**PROBLEM DETAILS**
A stretch of the entries below is to be set down exactly, running from the line with "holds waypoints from" through the line with "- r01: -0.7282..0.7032", both included, and no other line.

**AVAILABLE DATA**
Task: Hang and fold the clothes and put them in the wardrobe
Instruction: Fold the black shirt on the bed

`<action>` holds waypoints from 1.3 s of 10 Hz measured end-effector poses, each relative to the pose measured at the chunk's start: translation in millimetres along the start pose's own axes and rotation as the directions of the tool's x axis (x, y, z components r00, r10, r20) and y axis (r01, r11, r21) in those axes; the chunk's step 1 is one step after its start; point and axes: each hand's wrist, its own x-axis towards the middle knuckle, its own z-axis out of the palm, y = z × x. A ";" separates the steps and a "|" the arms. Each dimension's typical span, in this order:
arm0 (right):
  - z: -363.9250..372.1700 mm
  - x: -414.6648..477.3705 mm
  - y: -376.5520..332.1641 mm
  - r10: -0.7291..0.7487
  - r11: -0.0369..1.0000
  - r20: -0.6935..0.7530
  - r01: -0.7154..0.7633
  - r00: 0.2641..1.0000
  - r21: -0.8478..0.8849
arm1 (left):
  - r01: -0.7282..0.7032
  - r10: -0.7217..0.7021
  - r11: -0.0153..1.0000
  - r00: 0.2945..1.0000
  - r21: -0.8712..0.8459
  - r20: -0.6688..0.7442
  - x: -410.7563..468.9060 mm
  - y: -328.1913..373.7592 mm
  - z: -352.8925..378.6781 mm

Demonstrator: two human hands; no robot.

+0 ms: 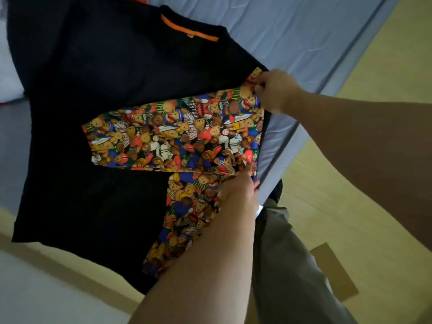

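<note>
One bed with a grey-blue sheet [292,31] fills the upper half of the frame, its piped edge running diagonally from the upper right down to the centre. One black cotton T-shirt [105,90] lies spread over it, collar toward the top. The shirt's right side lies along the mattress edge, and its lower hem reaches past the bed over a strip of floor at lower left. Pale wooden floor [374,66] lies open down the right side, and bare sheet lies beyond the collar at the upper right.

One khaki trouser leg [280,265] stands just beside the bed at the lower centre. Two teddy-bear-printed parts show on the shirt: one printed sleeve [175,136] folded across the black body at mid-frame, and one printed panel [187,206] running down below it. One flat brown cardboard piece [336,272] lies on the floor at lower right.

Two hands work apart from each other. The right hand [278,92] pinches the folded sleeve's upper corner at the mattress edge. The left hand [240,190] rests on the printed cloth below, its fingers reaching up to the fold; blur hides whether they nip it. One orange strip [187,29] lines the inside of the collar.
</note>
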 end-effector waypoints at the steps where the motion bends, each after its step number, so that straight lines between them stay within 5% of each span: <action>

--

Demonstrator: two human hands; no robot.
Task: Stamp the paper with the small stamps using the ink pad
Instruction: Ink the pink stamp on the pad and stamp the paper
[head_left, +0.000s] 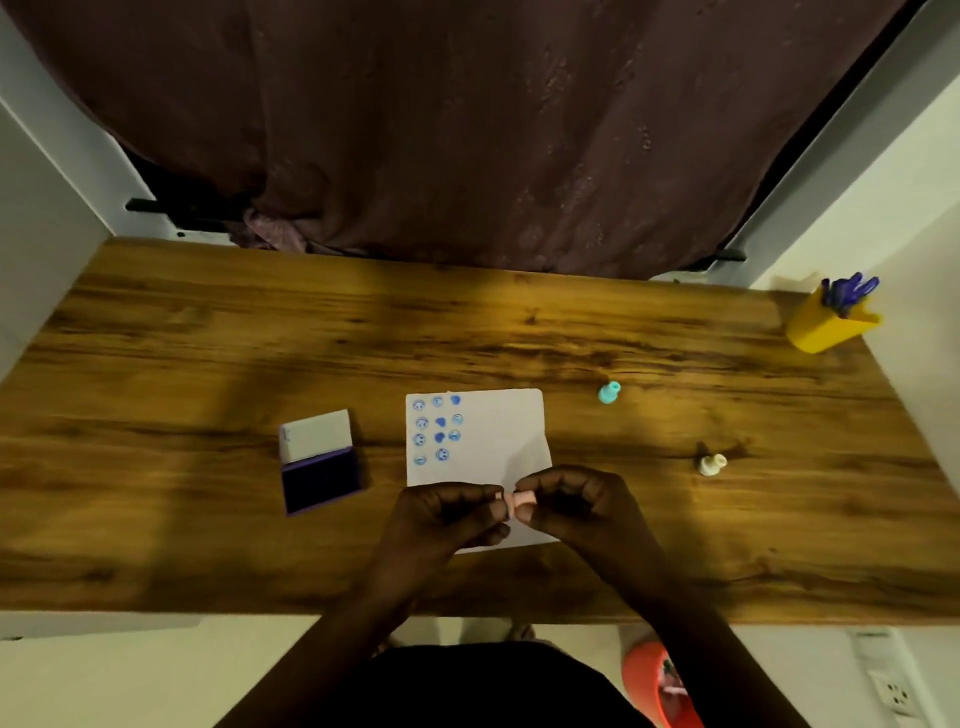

**FINAL ANSWER**
`<action>` holds waypoints from 1.3 s of 10 Hz measured end-effector poses, each relative to the pose measured at the chunk's start: translation in millimetres along the start pose's own axes and rotation as the directions of the tool's x axis (x, y, z components r00, r10, r20) and y axis (r01, r11, r21) in those axes; the chunk's step 1 is one step after its start; point and axes: each hand's wrist, its own x-axis towards the middle knuckle, its own z-axis out of the palm, y = z × x. A ";" separates the steps and a "|" the arms. Each dimension's typical span, in this order:
arm0 (right):
  - z: -363.9250..372.1700 mm
  - x: -414.6648..477.3705 mm
  - y: -376.5520..332.1641 mm
  - r10: -0.7291..0.7487
  - r11: -0.0369..1.0000
  - r20: -0.6935..0.7530
  - r01: -0.7154..0.7633
  - r00: 0.2641..1.0000
  - r21: -0.8478..0.8849
arm1 (left):
  - r01: -0.7282..0.7032

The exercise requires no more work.